YOUR OBJECTIVE
Where in the data below does the word "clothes" appear? Copy each line that holds it.

Records from a data collection:
===============

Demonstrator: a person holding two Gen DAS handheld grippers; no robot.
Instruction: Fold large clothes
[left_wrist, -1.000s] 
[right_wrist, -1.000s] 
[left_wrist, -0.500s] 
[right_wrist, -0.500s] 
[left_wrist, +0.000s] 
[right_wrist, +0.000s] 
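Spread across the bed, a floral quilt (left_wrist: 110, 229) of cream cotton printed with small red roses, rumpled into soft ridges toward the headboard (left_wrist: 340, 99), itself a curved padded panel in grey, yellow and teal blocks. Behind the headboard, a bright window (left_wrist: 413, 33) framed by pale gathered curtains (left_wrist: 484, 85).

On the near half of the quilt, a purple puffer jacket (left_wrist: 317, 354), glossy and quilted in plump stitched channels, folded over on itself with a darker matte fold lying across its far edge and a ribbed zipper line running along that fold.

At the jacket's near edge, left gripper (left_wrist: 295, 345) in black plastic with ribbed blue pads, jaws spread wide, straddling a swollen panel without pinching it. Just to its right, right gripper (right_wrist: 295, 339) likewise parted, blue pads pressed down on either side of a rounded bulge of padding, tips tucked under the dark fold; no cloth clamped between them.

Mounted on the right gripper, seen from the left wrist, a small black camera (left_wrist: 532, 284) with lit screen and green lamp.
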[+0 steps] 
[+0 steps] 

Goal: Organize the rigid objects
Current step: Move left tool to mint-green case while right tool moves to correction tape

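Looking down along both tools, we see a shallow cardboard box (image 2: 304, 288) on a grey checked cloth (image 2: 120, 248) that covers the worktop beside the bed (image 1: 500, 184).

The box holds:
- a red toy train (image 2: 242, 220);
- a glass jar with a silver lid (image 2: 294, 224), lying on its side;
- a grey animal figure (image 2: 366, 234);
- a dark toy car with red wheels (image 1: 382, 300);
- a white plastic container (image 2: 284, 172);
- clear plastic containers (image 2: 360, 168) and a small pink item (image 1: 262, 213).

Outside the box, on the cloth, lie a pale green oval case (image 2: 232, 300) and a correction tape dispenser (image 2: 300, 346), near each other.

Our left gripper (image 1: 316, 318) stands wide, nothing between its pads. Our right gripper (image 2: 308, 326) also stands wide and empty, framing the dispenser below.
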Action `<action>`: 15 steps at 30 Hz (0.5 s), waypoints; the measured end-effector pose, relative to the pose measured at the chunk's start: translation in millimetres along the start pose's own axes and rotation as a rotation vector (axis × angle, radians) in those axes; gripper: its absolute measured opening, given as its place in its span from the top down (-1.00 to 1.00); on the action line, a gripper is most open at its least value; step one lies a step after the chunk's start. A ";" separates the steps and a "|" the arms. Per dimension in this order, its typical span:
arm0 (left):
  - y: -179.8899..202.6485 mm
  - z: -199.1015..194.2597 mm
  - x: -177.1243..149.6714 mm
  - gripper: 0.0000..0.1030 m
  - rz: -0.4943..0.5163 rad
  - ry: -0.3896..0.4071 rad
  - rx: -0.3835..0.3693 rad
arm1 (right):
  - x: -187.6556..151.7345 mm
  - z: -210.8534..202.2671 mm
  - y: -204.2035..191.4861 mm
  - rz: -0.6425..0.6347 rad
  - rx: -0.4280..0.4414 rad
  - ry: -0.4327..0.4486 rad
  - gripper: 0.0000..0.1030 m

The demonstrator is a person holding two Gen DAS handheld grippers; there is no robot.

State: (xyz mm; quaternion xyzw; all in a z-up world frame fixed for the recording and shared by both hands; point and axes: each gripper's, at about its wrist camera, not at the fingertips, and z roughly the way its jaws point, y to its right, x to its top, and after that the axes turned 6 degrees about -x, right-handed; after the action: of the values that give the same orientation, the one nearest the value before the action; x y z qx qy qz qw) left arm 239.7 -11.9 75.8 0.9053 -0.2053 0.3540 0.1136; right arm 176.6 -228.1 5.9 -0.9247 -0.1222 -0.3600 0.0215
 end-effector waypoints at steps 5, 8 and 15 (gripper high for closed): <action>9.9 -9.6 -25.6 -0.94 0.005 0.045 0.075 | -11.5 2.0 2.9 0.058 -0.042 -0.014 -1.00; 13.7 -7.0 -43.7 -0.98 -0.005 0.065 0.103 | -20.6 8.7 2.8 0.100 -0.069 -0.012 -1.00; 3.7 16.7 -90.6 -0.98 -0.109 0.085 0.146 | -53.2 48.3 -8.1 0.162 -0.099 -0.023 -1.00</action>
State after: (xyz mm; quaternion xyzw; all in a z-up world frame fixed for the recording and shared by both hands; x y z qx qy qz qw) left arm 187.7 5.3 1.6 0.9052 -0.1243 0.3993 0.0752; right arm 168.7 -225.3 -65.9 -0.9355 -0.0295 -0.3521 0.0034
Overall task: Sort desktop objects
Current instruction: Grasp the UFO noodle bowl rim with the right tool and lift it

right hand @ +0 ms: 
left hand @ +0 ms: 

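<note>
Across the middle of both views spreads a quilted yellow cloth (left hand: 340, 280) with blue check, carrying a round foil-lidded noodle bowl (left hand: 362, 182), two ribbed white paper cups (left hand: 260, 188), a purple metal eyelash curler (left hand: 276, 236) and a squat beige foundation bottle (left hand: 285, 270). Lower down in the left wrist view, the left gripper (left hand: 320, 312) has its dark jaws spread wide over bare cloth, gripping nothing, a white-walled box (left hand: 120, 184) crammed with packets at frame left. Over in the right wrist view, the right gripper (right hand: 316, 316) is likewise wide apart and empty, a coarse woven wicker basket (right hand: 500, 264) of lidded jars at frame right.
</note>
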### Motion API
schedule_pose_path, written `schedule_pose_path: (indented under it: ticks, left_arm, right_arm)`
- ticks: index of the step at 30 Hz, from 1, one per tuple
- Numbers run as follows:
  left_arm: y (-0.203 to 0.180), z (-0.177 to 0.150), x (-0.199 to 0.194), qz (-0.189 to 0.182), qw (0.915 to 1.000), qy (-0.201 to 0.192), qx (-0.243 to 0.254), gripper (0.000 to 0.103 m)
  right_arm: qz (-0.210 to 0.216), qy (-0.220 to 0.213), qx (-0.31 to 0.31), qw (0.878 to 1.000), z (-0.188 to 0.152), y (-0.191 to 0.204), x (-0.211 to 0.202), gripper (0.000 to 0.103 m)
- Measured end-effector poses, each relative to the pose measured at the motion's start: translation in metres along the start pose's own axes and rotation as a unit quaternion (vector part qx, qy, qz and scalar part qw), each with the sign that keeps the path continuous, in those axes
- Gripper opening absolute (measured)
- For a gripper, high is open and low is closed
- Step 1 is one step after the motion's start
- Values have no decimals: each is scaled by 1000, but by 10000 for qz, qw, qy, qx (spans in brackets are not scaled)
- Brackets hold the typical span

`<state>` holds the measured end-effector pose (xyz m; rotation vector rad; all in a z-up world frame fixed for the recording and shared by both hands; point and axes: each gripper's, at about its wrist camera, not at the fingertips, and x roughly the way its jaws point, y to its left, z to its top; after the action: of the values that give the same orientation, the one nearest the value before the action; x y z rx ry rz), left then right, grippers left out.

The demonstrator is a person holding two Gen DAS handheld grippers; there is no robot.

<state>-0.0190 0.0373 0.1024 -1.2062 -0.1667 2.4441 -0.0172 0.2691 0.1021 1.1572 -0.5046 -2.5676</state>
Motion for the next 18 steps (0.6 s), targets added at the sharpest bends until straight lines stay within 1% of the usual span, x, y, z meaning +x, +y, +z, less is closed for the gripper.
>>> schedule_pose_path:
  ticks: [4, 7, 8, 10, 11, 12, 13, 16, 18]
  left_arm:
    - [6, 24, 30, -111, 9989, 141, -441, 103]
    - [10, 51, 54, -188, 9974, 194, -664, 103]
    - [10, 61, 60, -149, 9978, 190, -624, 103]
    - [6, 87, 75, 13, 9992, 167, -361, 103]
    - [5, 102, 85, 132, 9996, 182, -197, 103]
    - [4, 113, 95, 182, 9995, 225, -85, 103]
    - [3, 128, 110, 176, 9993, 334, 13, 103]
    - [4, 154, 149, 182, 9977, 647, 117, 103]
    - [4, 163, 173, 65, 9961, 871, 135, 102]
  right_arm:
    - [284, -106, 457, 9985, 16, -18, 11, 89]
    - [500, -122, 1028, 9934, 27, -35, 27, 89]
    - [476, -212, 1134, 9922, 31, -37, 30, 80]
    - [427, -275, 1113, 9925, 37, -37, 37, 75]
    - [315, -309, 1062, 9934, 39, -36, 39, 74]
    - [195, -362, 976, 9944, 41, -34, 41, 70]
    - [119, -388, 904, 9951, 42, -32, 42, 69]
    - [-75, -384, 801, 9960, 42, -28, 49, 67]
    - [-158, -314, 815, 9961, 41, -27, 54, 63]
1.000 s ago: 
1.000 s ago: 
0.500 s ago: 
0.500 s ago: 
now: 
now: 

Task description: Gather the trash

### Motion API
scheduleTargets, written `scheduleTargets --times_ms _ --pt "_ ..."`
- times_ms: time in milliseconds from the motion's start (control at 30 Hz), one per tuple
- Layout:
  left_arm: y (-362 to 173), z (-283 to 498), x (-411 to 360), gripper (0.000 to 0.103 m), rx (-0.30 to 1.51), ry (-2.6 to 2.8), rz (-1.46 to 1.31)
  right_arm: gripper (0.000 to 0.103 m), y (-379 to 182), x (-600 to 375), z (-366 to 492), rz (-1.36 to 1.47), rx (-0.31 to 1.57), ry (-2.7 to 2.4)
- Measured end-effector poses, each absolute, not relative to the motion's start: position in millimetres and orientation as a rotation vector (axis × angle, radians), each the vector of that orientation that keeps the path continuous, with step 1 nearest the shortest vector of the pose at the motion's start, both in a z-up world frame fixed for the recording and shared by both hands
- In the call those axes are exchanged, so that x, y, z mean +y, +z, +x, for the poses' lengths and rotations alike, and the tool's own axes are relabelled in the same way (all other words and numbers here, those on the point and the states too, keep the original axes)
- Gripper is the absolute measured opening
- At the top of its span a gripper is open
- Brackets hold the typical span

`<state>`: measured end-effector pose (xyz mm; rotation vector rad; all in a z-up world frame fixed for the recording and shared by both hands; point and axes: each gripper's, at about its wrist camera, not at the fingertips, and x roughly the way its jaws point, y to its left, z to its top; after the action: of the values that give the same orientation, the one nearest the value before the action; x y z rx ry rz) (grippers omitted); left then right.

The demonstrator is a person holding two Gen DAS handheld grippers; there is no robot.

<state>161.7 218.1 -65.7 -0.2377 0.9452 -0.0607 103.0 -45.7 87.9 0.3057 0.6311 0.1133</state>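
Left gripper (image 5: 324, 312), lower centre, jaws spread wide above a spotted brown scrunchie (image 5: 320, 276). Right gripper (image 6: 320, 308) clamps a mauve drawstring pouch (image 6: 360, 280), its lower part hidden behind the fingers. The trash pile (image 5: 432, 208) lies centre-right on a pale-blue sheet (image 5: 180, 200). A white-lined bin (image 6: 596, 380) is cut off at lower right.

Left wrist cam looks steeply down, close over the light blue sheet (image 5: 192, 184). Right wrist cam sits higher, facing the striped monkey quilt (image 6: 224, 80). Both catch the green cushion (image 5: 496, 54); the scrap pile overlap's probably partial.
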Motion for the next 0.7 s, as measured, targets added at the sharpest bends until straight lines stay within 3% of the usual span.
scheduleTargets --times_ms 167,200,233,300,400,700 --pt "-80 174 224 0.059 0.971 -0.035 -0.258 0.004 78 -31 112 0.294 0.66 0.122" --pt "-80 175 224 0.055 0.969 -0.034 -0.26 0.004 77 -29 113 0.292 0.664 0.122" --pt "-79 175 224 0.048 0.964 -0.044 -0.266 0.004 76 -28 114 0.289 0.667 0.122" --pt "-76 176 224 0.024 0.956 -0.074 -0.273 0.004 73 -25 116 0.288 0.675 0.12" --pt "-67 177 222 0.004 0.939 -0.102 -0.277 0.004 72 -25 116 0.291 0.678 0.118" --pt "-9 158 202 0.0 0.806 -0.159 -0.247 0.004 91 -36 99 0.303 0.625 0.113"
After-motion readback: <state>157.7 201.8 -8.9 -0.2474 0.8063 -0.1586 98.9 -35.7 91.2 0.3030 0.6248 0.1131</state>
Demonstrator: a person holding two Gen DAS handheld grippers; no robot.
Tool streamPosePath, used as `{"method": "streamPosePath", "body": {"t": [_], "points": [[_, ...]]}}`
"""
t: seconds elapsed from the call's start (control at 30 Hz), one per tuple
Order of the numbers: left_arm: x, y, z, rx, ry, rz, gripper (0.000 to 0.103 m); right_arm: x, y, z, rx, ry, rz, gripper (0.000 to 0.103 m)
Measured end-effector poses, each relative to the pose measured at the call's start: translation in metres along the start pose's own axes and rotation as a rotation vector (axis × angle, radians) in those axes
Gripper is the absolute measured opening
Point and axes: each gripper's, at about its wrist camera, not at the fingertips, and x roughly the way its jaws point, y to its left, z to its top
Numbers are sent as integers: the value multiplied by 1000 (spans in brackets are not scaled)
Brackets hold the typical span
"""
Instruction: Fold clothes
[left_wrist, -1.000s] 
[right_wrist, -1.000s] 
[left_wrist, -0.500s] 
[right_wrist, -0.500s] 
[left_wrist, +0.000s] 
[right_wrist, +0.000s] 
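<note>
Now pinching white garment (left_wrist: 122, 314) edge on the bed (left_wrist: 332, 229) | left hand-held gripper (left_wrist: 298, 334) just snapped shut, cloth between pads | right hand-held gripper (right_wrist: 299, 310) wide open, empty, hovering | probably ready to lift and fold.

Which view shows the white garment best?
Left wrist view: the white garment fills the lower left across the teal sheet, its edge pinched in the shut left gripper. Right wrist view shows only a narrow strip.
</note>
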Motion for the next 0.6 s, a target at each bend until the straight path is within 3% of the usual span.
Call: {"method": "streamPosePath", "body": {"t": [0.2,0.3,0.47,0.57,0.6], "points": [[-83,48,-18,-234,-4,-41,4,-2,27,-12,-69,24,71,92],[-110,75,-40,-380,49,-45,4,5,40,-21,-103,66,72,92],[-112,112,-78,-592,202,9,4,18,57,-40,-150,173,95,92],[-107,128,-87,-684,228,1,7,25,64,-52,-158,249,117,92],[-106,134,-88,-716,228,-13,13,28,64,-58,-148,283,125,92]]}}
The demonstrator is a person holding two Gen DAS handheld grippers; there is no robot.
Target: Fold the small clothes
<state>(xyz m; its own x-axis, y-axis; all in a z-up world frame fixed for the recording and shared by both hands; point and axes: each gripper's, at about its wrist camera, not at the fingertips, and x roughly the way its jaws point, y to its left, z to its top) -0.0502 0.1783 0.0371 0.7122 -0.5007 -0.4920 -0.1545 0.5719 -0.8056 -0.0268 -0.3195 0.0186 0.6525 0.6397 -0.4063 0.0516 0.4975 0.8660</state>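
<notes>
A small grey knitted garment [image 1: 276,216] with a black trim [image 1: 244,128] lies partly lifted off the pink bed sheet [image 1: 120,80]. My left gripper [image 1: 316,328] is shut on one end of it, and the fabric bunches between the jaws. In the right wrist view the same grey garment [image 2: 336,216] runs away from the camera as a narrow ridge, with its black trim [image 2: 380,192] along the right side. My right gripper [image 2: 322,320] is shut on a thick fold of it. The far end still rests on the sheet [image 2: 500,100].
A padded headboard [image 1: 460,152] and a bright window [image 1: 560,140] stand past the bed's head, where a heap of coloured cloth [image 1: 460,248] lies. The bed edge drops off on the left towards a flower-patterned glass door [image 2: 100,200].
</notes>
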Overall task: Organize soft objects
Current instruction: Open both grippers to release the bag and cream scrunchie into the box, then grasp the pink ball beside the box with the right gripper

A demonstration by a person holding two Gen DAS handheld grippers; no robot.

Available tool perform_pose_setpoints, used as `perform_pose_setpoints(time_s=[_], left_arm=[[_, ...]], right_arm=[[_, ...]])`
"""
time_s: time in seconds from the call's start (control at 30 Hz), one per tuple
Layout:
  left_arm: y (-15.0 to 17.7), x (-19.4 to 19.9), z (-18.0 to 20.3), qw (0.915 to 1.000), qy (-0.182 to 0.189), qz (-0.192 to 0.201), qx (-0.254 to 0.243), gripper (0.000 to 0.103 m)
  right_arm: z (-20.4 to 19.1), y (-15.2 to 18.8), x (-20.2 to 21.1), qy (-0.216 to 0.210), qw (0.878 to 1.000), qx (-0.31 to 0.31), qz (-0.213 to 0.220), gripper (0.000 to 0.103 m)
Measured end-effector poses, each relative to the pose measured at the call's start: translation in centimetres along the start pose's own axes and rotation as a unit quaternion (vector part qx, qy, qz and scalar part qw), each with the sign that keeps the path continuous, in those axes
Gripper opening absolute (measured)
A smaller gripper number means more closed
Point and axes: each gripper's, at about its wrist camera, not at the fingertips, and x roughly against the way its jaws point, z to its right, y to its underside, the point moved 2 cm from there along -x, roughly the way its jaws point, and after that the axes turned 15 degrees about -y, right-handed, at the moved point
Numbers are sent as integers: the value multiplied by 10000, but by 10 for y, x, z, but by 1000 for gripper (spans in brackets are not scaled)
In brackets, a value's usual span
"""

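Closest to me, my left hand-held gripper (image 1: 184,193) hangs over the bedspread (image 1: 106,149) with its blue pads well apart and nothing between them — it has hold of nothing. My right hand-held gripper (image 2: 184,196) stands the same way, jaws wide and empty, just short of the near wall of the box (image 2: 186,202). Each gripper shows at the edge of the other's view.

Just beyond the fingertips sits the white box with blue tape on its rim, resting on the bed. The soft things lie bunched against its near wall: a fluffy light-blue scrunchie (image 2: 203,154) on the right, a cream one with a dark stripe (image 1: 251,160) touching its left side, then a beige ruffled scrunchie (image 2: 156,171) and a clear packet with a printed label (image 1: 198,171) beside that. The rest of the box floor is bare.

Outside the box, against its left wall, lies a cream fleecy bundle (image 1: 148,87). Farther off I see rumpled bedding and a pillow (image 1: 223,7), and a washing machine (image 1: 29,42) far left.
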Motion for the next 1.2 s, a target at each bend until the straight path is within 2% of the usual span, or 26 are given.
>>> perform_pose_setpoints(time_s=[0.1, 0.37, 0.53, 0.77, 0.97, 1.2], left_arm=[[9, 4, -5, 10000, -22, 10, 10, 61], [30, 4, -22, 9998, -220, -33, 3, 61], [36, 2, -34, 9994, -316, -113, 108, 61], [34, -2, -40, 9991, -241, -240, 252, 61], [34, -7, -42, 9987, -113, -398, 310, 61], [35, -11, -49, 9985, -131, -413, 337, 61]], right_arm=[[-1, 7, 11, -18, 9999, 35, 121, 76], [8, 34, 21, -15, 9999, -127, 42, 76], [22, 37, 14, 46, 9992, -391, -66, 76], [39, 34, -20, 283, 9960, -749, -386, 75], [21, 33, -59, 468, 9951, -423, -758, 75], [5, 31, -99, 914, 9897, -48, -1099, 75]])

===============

ANSWER
Instruction: Fold large clothes
Instruction: Fold clothes
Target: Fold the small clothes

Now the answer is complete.